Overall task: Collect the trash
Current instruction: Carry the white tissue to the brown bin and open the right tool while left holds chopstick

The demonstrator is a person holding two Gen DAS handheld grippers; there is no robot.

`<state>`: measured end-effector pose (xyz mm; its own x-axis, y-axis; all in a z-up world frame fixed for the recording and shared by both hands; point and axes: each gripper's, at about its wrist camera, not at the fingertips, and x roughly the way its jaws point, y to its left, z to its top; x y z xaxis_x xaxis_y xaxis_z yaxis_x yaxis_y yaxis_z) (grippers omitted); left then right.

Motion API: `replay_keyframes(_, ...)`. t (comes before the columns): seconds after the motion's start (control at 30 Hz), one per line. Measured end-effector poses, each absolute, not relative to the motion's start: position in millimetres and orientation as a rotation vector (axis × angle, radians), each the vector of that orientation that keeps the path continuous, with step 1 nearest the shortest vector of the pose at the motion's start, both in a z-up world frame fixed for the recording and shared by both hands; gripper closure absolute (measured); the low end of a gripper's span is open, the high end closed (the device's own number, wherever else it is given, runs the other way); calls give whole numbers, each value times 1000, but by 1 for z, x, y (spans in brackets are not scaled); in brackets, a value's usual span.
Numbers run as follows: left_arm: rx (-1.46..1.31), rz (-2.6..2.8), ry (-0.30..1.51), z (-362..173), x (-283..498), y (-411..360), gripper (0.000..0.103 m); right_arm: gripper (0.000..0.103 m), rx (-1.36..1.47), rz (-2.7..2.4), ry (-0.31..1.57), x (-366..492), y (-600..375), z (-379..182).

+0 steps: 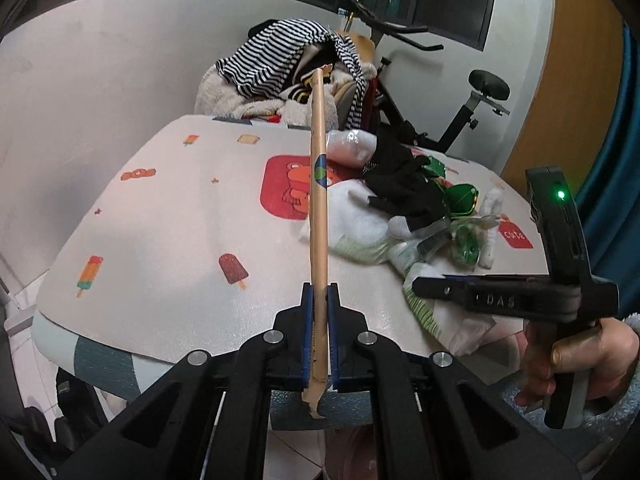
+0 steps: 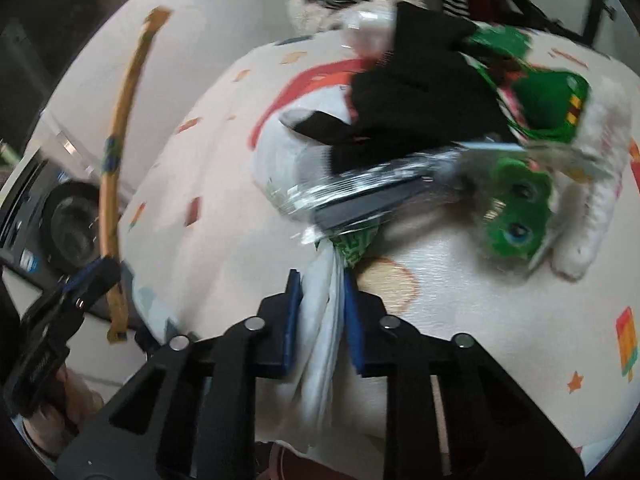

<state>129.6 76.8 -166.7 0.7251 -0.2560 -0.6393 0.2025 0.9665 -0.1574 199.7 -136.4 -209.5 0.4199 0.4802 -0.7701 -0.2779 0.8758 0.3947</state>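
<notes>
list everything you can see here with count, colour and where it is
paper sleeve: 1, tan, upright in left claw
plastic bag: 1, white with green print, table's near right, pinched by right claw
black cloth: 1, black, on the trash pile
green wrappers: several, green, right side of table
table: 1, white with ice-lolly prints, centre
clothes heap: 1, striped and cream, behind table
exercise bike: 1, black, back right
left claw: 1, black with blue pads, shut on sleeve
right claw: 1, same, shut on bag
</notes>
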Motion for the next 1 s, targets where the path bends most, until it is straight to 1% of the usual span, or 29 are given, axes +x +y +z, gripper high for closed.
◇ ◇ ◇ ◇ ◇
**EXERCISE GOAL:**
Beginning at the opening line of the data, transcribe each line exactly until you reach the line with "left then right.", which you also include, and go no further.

**SOLUTION FOR THIS TASK:**
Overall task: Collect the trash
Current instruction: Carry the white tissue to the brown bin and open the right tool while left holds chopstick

The demonstrator is a person holding two Gen DAS handheld grippers; there is no robot.

`<state>`: measured end-effector pose (xyz mm; its own x-axis, y-axis; all in a z-up world frame fixed for the recording and shared by both hands; point and axes: each gripper's, at about its wrist camera, not at the fingertips, and x roughly the way its jaws point, y to its left, z to its top; x y z xaxis_x xaxis_y xaxis_z yaxis_x yaxis_y yaxis_z) (grippers omitted); left then right.

No further output is needed for this exercise.